Each and every person has different roles within their life. There are workplace roles and domestic roles within their personal and family lifestyles. These roles are of value to each individual, and can give the individual a sense of purpose. These roles that are developed can be severely impacted by pain and especially persistent pain. [1]

Pain does not just impact the individual greatly but also the economy. The cost of musculoskeletal pain in the workplace is significant. Whether the cause of the pain is work related or not, it can have a costly impact on the economy. Work places are trying to implement strategies to keep the cost of return to work (RTW) down by introducing early interventions and keeping people at work with putting supportive measures in place. [2]

Disengagement in Function and Vocational Roles[edit | edit source]

There is a spectrum of which people with chronic pain can sit upon. Those who are actively trying to manage their pain and continue with their roles and others who struggle to find strategies and slowly lose their roles.[3]

People in pain can become aware of the stigma and prejudges that society can label them with. Pain is invisible and is a very personal experience; what may effect one person in one way does not necessarily affect another in the same, which can lead to negative opinions being formed.

Fear of pain also plays a vital role in function and engagement in activities of daily living. Fear of pain has been said to be more disabling than the pain itself [4]. Fear of pain can then trigger fear avoidance behaviours, which can then lead into a downward spiral of the ‘Pain Cycle’[5]. People then start to avoid activities and situations where their pain may become irritated or where they feel they may be exposed to negative stigma or comments, such as exercise, social situations, and domestic chores.

Take a look at the Pain Cycle by the Peter Moore from the Pain Toolkit. 

Cppc pain cycle image.jpg

Alongside the Pain Cycle people can find themselves in a boom and bust pattern, where for example; Monday their pain is undercontrol, so they get as much done as they can, but Tuesday their pain is aggravated so they spend the next 2 days resting and recoving. This can lead to a lack of fitness so the next time their pain is undercontrol they can't do as much due to the lack of strength and fitness and their pain is aggravated much sooner and this goes on. Take a look at the explantion in this this video clip. 

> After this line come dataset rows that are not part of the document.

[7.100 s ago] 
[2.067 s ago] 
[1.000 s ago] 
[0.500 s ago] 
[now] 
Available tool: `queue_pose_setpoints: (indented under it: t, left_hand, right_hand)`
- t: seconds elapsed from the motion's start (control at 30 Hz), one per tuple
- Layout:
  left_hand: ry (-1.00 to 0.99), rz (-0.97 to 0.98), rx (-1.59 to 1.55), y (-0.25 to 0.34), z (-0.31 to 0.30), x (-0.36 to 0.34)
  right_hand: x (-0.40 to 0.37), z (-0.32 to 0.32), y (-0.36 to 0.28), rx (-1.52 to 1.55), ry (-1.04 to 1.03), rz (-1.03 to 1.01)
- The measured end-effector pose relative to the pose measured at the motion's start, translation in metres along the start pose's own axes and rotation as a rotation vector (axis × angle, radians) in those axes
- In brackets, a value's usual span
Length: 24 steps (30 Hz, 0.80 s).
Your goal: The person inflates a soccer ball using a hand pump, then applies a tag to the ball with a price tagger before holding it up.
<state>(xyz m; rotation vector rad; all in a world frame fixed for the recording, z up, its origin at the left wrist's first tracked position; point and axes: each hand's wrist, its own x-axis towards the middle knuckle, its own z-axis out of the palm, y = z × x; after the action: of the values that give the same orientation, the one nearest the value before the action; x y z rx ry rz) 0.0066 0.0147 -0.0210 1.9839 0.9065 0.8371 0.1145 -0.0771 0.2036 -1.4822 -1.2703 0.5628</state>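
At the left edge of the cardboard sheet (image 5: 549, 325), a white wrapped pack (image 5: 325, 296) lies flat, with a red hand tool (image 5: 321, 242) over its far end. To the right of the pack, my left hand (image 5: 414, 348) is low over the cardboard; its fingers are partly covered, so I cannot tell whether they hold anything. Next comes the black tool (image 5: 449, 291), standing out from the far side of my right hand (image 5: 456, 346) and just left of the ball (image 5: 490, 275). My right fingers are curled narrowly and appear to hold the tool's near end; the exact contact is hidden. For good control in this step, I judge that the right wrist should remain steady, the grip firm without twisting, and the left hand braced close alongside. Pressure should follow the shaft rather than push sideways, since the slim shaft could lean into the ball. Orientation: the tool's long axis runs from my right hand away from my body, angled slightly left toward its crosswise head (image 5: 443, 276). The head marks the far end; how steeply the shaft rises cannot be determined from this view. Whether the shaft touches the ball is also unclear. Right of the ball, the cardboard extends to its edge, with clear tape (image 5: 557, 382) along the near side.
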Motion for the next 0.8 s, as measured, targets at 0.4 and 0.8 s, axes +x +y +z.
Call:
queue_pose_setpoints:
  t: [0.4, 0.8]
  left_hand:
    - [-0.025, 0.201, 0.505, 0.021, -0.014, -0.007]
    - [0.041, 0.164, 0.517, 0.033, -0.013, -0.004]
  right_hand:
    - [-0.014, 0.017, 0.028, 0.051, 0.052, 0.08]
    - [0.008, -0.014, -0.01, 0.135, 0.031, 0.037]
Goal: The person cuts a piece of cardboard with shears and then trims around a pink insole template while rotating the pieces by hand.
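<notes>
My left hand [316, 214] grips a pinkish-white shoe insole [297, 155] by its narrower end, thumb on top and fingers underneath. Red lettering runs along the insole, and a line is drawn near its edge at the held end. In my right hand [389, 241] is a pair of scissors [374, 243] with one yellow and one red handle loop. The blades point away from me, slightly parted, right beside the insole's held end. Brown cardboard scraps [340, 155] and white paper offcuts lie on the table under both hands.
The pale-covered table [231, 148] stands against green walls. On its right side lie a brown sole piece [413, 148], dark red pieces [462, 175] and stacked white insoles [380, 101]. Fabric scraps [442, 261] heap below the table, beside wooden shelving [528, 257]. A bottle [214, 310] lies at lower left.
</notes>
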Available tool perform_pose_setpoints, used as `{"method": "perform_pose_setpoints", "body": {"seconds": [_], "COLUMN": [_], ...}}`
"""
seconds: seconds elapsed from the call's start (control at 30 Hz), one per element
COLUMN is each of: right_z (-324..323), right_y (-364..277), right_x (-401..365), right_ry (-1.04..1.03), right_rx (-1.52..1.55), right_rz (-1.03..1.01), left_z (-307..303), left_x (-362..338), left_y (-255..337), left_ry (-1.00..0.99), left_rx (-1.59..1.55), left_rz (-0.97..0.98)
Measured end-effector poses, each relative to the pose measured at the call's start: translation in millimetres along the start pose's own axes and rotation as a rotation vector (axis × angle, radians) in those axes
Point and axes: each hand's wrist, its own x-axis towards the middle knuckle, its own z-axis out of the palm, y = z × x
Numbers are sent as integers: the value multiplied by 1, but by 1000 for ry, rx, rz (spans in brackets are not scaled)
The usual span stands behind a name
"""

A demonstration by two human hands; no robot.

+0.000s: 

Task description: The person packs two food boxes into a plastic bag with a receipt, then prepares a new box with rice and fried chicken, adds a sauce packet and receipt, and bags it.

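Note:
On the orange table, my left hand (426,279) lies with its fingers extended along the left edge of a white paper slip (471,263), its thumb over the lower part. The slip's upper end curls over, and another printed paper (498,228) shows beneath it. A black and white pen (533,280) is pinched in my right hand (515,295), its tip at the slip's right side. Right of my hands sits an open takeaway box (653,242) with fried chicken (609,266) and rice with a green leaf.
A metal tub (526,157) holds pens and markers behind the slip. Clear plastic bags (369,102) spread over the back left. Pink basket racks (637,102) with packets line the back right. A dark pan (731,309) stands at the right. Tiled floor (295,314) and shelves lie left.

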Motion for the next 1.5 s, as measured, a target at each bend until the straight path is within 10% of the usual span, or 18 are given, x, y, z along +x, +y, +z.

Role of the Physiotherapist / Physical Therapist [edit | edit source]

The therapist can assit in the re-engagment of functional and vocational roles in the person with persistent pain.  There are several areas in which they can work with indivudals in pain, this can include aiding the acceptance of pain and that there may not be a cure, goal setting, pacing, and other self management strategies. [6][7]

Another essential role the therapist must apply is establishing expectations of the patient. Commonly patients have been to many therapists perviously and had hands on treatments, where treatments were done to them. Re-engagment in activities in patients with persistent pain needs to be self driven with guidance from the therapist, so it is clear to establish this in order to move forward.[8][9]

Acceptance[edit | edit source]

'Acceptance has been said to be an important step in sucessful adjustment' . It has also been linked with decreased levels of pain, decrease levels of disability, increased engagement in activity and decreased levels of depression and anxity. 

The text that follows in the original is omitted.